● **What this task involves**
Write the records out again exactly as they read, dropping any picture they hold.

### Records to use

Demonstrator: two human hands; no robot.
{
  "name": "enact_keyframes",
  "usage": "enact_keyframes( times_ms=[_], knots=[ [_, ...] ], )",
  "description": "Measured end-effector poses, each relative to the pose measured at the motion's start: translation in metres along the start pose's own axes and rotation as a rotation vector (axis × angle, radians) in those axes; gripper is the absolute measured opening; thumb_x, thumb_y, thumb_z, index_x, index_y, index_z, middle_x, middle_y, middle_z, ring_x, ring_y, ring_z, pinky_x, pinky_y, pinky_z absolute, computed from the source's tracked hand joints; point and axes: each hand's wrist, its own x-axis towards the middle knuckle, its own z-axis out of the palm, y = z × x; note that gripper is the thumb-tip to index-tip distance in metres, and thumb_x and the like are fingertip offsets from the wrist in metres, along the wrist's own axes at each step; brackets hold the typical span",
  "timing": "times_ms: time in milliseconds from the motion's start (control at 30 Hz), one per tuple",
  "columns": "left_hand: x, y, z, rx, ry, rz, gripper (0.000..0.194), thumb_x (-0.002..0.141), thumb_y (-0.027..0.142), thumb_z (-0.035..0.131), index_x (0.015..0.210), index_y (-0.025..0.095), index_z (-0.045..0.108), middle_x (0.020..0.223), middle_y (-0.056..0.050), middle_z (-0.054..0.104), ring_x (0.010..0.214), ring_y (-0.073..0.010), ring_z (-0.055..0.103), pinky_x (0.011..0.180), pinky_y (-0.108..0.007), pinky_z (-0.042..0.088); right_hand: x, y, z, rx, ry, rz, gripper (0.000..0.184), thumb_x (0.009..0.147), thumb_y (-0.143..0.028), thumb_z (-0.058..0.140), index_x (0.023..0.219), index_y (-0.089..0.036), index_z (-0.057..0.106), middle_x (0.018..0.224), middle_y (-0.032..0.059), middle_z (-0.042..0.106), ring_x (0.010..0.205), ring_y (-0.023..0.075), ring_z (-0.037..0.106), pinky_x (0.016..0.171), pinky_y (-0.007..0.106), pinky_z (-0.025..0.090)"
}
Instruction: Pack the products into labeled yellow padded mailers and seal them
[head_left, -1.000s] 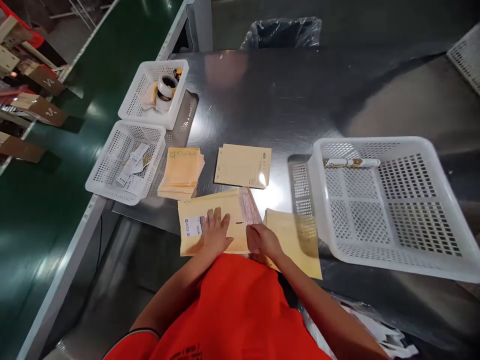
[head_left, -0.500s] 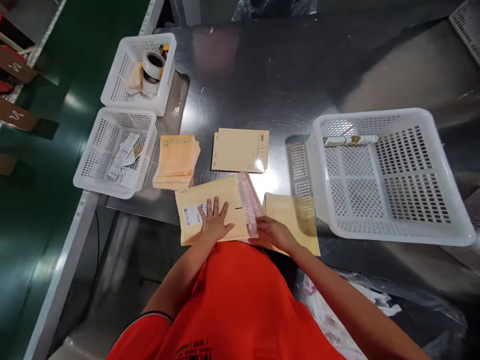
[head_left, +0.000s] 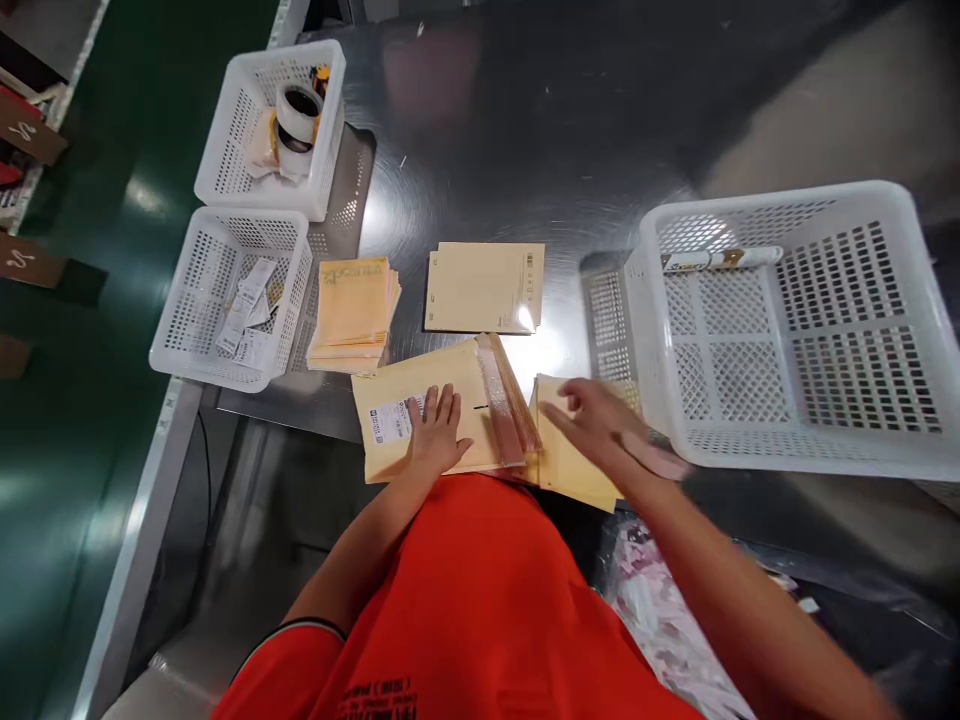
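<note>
My left hand (head_left: 439,440) lies flat with fingers spread on a yellow bubble mailer (head_left: 435,375). A white printed label (head_left: 390,422) is on the mailer, beside my fingertips. Toward the right, the mailer's open end shows a clear and pinkish flap (head_left: 501,400) with bubble lining. My right hand (head_left: 592,415) is raised over another yellow mailer (head_left: 570,470), fingers curled. A blurred pale pink strip (head_left: 656,458), which looks like peel-off backing, trails past its wrist. Where the fingers grip the strip is hidden.
Small mailers (head_left: 351,310) are stacked at left, and flat tan mailers (head_left: 484,288) lie ahead. White baskets hold tape rolls (head_left: 298,110) and label slips (head_left: 251,310). A large white basket (head_left: 795,440) at right contains a wrapped roll (head_left: 724,260). A green conveyor (head_left: 135,250) runs along the left.
My right hand has moved from the mailer's flap up and to the right, with a pale strip now trailing from it. The flap's bubble lining now fans out. My left hand stays put.
</note>
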Motion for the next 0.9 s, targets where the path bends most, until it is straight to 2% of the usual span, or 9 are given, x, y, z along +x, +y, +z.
enact_keyframes(
  times_ms=[67,133,200,267,433,533,633,767,900],
  knots=[
    [0.001,-0.001,0.0,0.011,-0.023,0.026,0.086,0.092,0.06,0.039,0.155,0.013,0.003,0.159,-0.005,-0.014,0.148,-0.0311,-0.013,0.113,-0.067,-0.003,0.001,-0.02,0.013,-0.063,-0.154,0.115,0.033,0.094,-0.043,0.05,0.1,-0.013,0.061,0.094,0.0101,0.066,0.083,0.0194,0.062,0.068,0.028,0.044],
    [0.003,-0.003,0.001,0.005,-0.046,0.029,0.088,0.092,0.061,0.04,0.155,0.014,0.002,0.159,-0.004,-0.015,0.148,-0.0314,-0.013,0.113,-0.068,-0.003,0.0,-0.038,0.026,-0.156,-0.314,0.212,0.032,0.098,-0.038,0.041,0.103,-0.013,0.061,0.099,0.0132,0.067,0.087,0.0218,0.064,0.064,0.028,0.04],
    [0.005,-0.003,0.003,-0.003,-0.067,0.023,0.089,0.091,0.061,0.04,0.155,0.015,0.0,0.158,-0.003,-0.017,0.148,-0.0313,-0.014,0.112,-0.068,-0.005,-0.003,-0.047,0.034,-0.221,-0.377,0.228,0.032,0.1,-0.034,0.036,0.108,-0.013,0.06,0.103,0.0143,0.067,0.09,0.0228,0.065,0.062,0.028,0.037],
    [0.006,-0.003,0.005,-0.01,-0.094,0.011,0.089,0.091,0.061,0.04,0.154,0.015,-0.001,0.157,-0.003,-0.018,0.148,-0.031,-0.014,0.111,-0.068,-0.007,-0.005,-0.047,0.038,-0.217,-0.377,0.2,0.032,0.1,-0.032,0.035,0.106,-0.015,0.061,0.103,0.0123,0.068,0.091,0.0216,0.064,0.062,0.027,0.035],
    [0.008,-0.003,0.006,-0.018,-0.119,0.006,0.088,0.091,0.061,0.04,0.154,0.016,-0.002,0.158,-0.004,-0.017,0.147,-0.0314,-0.017,0.11,-0.068,-0.009,-0.005,-0.03,0.036,-0.087,-0.324,0.151,0.031,0.098,-0.041,0.043,0.099,-0.017,0.062,0.1,0.0065,0.069,0.087,0.0179,0.062,0.059,0.027,0.031],
    [0.009,-0.002,0.002,-0.029,-0.149,0.007,0.089,0.091,0.061,0.041,0.154,0.016,-0.004,0.158,-0.004,-0.018,0.147,-0.0324,-0.018,0.11,-0.068,-0.009,-0.004,-0.028,0.035,-0.103,-0.276,0.164,0.027,0.097,-0.039,0.045,0.105,-0.018,0.06,0.105,0.0062,0.068,0.085,0.0175,0.061,0.056,0.027,0.026],
    [0.009,-0.002,-0.002,-0.03,-0.191,-0.004,0.089,0.092,0.06,0.04,0.154,0.016,-0.007,0.157,-0.004,-0.019,0.146,-0.0327,-0.019,0.11,-0.068,-0.01,-0.004,-0.034,0.033,-0.129,-0.224,0.154,0.028,0.098,-0.035,0.043,0.114,-0.018,0.057,0.111,0.0064,0.066,0.087,0.0183,0.062,0.057,0.027,0.028],
    [0.01,-0.001,-0.003,-0.02,-0.198,-0.015,0.089,0.092,0.06,0.04,0.153,0.016,-0.007,0.157,-0.004,-0.02,0.146,-0.032,-0.02,0.11,-0.067,-0.01,-0.003,-0.043,0.032,-0.219,-0.339,0.181,0.036,0.101,-0.035,0.034,0.114,-0.016,0.062,0.1,0.0109,0.068,0.09,0.0229,0.064,0.063,0.027,0.035],
    [0.01,-0.002,0.0,-0.019,-0.151,0.011,0.09,0.091,0.062,0.039,0.154,0.016,-0.006,0.158,-0.004,-0.019,0.147,-0.0319,-0.018,0.111,-0.068,-0.007,0.001,-0.043,0.034,-0.237,-0.389,0.208,0.039,0.101,-0.034,0.031,0.113,-0.016,0.063,0.106,0.0133,0.068,0.096,0.0257,0.064,0.066,0.03,0.04]
  ],
)
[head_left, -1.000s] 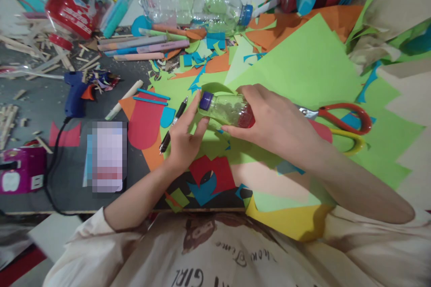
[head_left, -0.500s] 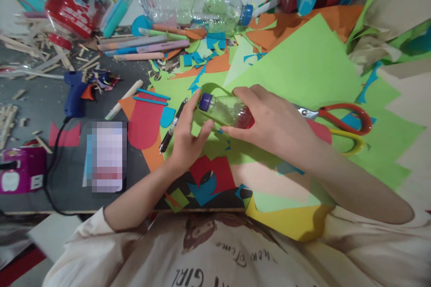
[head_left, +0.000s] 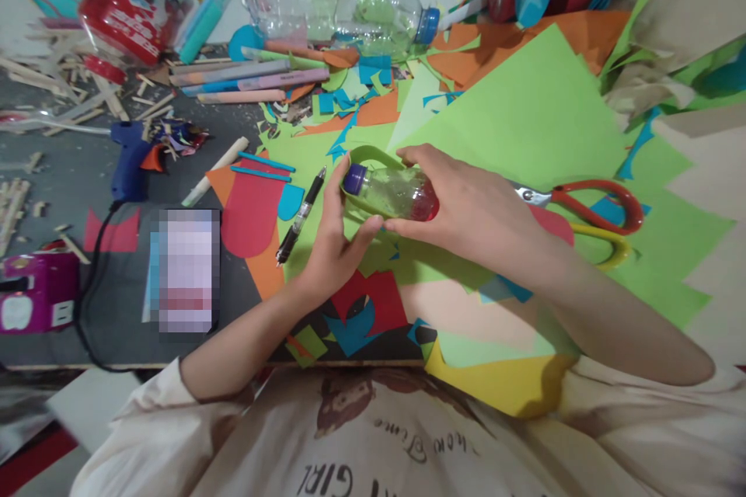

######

● **Reply**
Demonstrator: two human hands; no robot.
{
  "name": "enact_keyframes",
  "usage": "enact_keyframes( times_ms=[_], knots=[ [_, ...] ], )",
  "description": "Measured end-effector poses, each relative to the pose measured at the motion's start: translation in metres along the start pose's own axes and rotation as a rotation vector (axis × angle, radians) in those axes; gripper is the absolute measured opening; thumb_x, thumb_y, thumb_z, index_x, index_y, index_z, middle_x, middle_y, middle_z, ring_x, ring_y, ring_z, pinky_x, pinky_y, pinky_z absolute, computed from the source's tracked hand joints; point and axes: each hand's wrist, its own x-axis towards the middle knuckle, its own z-axis out of the palm, y = z × x; note that gripper is the thumb-tip to index-tip distance in metres, and thumb_x and the like are fingertip offsets from the wrist in metres, along the wrist's own axes at each step; brackets hold the typical span",
  "timing": "times_ms: time in milliseconds from the motion's start (control at 30 Hz), one per tuple",
  "columns": "left_hand: x, y, z, rx, ry, rz, gripper (0.000..0.194), thumb_x (-0.002..0.141), thumb_y (-0.027..0.142), thumb_z (-0.035..0.131), index_x (0.015..0.210), index_y (-0.025..0.095), index_z (-0.045..0.108), middle_x (0.020..0.223), middle_y (-0.056..0.050), middle_z (-0.054..0.104), ring_x (0.010..0.214), ring_y (-0.073..0.010), ring_z (-0.055..0.103), pinky_x (0.011..0.180), pinky_y (-0.108..0.007), pinky_z (-0.042..0.088); right_hand: x, y, z, rx, ry, rz, gripper (0.000..0.184), thumb_x (0.009..0.147), thumb_y (-0.143..0.028), thumb_z (-0.058..0.140), index_x (0.023..0.219), index_y (-0.089..0.036), index_z (-0.057..0.106), middle_x (0.018..0.224), middle_y (-0.032..0.059), middle_z (-0.042..0.106), ring_x (0.010..0.205), ring_y (-0.023..0.075), ring_z (-0.037..0.106), pinky_x (0.016..0.171), pinky_y (-0.007..0.106), pinky_z (-0.025..0.090)"
}
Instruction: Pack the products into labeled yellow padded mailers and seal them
[head_left, -1.000s] 
[head_left, -0.500s] 
[head_left, +0.000s] 
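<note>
My left hand (head_left: 439,440) lies flat with fingers spread on a yellow bubble mailer (head_left: 435,375). A white printed label (head_left: 390,422) is on the mailer, beside my fingertips. Toward the right, the mailer's open end shows a clear and pinkish flap (head_left: 501,400) with bubble lining. My right hand (head_left: 592,415) is raised over another yellow mailer (head_left: 570,470), fingers curled. A blurred pale pink strip (head_left: 656,458), which looks like peel-off backing, trails past its wrist. Where the fingers grip the strip is hidden.
Small mailers (head_left: 351,310) are stacked at left, and flat tan mailers (head_left: 484,288) lie ahead. White baskets hold tape rolls (head_left: 298,110) and label slips (head_left: 251,310). A large white basket (head_left: 795,440) at right contains a wrapped roll (head_left: 724,260). A green conveyor (head_left: 135,250) runs along the left.
My right hand has moved from the mailer's flap up and to the right, with a pale strip now trailing from it. The flap's bubble lining now fans out. My left hand stays put.
</note>
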Motion for the next 0.9 s, targets where the path bends most, until it is straight to 2% of the usual span, or 9 are given, x, y, z along +x, +y, +z.
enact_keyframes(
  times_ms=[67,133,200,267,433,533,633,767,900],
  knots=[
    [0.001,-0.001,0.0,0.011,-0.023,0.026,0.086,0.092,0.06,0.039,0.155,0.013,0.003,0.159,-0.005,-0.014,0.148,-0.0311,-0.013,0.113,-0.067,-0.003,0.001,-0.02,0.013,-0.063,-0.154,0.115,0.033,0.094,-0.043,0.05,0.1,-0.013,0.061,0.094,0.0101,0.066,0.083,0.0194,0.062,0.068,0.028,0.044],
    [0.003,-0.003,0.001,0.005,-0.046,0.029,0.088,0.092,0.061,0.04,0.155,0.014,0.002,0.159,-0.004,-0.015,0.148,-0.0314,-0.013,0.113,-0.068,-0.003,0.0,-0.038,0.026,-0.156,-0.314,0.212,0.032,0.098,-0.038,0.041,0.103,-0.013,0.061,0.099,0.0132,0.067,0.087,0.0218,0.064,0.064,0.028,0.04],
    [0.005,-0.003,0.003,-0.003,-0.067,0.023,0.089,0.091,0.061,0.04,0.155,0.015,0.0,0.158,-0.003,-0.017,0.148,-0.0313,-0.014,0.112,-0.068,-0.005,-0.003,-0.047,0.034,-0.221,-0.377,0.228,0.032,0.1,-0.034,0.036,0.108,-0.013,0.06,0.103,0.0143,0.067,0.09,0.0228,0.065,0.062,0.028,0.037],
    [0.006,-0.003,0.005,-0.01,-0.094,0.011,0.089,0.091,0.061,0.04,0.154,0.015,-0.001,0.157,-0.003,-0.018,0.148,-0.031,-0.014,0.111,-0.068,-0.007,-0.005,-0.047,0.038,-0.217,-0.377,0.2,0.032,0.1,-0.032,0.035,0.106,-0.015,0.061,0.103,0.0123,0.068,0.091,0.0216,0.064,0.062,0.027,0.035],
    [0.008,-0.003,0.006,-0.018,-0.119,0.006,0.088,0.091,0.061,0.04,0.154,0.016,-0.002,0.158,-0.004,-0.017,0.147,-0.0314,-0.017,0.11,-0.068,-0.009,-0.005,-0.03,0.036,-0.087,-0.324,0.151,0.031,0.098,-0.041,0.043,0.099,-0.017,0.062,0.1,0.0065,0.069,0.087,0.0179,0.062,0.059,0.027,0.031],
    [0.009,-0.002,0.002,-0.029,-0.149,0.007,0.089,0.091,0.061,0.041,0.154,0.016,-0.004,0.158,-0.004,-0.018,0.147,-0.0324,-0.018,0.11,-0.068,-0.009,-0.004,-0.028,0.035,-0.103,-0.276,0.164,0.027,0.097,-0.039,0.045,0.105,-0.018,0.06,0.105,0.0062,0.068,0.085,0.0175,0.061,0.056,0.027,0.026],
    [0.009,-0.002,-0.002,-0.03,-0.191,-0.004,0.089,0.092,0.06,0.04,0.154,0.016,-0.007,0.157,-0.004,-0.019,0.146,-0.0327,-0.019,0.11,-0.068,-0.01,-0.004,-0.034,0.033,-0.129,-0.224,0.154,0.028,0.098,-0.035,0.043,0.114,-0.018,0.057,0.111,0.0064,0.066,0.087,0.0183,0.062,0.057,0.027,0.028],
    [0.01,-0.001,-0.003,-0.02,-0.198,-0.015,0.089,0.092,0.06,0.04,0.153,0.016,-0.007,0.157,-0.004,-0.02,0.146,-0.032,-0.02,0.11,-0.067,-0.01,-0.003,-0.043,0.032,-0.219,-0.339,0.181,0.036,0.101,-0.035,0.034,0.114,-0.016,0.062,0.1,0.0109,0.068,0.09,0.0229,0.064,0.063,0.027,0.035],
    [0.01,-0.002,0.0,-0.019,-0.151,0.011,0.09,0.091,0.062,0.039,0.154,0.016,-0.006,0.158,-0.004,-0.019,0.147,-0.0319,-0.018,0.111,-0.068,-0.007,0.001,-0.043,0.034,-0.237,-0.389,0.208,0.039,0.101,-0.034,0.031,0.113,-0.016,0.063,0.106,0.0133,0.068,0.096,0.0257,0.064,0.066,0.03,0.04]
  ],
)
[head_left, -1.000s] 
[head_left, -0.500s] 
[head_left, +0.000s] 

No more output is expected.